# [What is required]
The response should be the lines of the data, starting at the first and ending at the one that contains "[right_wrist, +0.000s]", copied without change.

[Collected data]
========================================================================
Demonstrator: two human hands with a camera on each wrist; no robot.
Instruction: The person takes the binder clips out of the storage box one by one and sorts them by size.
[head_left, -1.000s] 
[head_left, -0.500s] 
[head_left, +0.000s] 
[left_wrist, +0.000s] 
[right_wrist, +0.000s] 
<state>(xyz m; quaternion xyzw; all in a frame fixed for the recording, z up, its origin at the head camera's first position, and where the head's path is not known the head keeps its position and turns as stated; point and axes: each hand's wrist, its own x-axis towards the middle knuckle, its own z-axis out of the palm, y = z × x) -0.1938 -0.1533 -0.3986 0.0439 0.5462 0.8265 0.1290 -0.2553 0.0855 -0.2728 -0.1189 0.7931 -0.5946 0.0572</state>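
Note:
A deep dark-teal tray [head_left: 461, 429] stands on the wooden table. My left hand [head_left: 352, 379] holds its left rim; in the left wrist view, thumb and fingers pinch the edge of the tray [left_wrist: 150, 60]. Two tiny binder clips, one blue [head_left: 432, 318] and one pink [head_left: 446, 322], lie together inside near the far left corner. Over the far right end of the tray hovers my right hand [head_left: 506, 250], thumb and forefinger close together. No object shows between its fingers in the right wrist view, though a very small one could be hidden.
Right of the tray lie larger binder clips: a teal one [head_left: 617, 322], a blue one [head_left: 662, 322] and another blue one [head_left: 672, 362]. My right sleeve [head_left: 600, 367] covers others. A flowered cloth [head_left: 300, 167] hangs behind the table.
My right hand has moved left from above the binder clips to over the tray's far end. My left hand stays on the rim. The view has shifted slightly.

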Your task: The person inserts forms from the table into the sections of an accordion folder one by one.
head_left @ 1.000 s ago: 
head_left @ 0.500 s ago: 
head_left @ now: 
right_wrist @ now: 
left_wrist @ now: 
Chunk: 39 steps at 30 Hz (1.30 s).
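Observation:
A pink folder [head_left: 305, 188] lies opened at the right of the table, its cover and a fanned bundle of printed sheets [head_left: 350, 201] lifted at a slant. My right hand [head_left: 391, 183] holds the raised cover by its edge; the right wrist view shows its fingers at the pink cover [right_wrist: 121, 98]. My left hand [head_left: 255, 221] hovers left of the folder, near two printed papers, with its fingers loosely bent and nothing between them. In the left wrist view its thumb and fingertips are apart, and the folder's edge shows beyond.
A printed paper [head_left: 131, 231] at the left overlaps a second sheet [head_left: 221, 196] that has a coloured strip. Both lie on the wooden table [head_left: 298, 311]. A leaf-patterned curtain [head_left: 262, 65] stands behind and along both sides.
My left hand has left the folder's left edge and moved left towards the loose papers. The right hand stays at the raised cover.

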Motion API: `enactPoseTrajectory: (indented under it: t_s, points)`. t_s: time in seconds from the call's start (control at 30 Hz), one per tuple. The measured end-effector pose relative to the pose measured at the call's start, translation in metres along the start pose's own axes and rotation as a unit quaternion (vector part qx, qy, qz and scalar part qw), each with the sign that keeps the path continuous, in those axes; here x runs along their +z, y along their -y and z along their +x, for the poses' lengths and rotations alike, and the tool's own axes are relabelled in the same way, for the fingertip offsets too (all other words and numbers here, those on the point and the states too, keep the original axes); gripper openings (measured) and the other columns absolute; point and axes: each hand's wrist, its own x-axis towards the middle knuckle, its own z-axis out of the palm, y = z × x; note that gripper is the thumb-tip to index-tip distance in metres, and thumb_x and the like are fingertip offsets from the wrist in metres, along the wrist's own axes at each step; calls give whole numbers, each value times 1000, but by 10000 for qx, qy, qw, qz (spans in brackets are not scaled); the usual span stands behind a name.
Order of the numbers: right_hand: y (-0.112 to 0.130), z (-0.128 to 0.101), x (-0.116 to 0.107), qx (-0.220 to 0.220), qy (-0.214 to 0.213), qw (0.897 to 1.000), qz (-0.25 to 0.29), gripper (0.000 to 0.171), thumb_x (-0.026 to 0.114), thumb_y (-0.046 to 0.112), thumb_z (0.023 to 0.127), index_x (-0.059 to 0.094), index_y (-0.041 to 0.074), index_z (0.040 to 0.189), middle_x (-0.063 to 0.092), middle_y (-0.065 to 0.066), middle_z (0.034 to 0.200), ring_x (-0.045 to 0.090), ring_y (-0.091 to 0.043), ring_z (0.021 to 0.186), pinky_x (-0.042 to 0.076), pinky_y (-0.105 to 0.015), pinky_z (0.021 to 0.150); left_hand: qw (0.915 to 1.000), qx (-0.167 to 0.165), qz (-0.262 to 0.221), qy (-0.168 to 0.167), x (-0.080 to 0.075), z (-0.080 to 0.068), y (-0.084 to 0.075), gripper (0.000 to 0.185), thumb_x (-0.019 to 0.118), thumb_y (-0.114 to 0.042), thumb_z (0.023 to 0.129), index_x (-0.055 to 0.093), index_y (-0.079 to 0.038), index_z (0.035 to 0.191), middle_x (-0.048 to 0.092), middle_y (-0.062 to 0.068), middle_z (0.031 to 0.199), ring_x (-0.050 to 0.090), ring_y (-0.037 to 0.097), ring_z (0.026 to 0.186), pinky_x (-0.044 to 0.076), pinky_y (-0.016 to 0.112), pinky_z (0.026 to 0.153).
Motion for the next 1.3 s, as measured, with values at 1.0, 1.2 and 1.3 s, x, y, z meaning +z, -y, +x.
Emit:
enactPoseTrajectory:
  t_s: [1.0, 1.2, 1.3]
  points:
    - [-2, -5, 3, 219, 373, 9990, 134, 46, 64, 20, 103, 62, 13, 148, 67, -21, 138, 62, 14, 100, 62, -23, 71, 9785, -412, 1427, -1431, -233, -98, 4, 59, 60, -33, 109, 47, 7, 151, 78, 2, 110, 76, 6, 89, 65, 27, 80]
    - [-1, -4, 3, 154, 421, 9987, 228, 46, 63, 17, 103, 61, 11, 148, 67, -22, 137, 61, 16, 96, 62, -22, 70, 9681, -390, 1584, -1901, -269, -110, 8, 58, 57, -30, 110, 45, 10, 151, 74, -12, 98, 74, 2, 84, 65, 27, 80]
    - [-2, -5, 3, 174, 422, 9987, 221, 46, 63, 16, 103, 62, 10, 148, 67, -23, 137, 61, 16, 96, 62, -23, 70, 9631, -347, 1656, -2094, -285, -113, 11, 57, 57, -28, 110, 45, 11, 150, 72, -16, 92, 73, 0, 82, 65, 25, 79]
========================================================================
# [Exercise answer]
Demonstrator: two human hands with a camera on each wrist; no robot.
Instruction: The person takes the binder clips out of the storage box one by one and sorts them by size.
[head_left, -1.000s] 
[head_left, -0.500s] 
[head_left, +0.000s] 
[left_wrist, +0.000s] 
[right_wrist, +0.000s] 

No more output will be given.